Task requirements >> Write down exactly the line where "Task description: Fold" occurs and every line that follows it through the end of the material below; include nothing else.

Input data >>
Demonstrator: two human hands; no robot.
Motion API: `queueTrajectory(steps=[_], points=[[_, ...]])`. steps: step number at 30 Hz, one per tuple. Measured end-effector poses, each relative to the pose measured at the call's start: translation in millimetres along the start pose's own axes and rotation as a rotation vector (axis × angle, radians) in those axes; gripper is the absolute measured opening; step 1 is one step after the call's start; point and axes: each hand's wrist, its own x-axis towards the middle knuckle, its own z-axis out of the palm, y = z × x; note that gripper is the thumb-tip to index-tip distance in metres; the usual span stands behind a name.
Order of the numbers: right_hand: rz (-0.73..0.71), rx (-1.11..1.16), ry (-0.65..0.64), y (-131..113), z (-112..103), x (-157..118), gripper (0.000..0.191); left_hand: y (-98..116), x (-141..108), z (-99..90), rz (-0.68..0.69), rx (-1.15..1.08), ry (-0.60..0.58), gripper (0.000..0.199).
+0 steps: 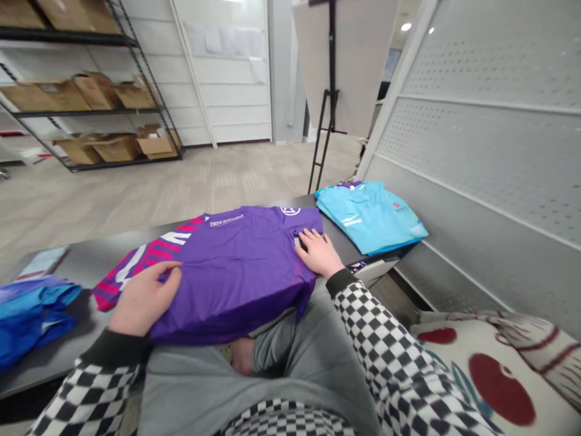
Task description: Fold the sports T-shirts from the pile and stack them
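Observation:
A purple short-sleeved T-shirt (236, 266) lies spread over the dark table in front of me, its lower edge hanging towards my lap. Its left sleeve area is patterned in pink and white, and white print runs along the far edge. My left hand (145, 297) rests on the shirt's left side, thumb and forefinger a little apart. On the right sleeve and side edge, my right hand (320, 253) lies flat with its fingers spread. Further right is a stack of folded light-blue shirts (372, 215). A crumpled blue and lilac garment (36, 315) lies at the left.
The dark table (82, 260) runs across in front of me. Beyond it stand a black shelf rack (86, 113) with cardboard boxes and an easel (332, 91) with a white board. A perforated panel (476, 139) borders the right side, above a patterned cushion (490, 369).

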Motion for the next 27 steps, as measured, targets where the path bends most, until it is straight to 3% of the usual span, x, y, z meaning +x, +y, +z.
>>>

Solution for this task >>
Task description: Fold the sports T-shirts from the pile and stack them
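Observation:
A purple short-sleeved T-shirt (236, 266) lies spread over the dark table in front of me, its lower edge hanging towards my lap. Its left sleeve area is patterned in pink and white, and white print runs along the far edge. My left hand (145, 297) rests on the shirt's left side, thumb and forefinger a little apart. On the right sleeve and side edge, my right hand (320, 253) lies flat with its fingers spread. Further right is a stack of folded light-blue shirts (372, 215). A crumpled blue and lilac garment (36, 315) lies at the left.
The dark table (82, 260) runs across in front of me. Beyond it stand a black shelf rack (86, 113) with cardboard boxes and an easel (332, 91) with a white board. A perforated panel (476, 139) borders the right side, above a patterned cushion (490, 369).
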
Motion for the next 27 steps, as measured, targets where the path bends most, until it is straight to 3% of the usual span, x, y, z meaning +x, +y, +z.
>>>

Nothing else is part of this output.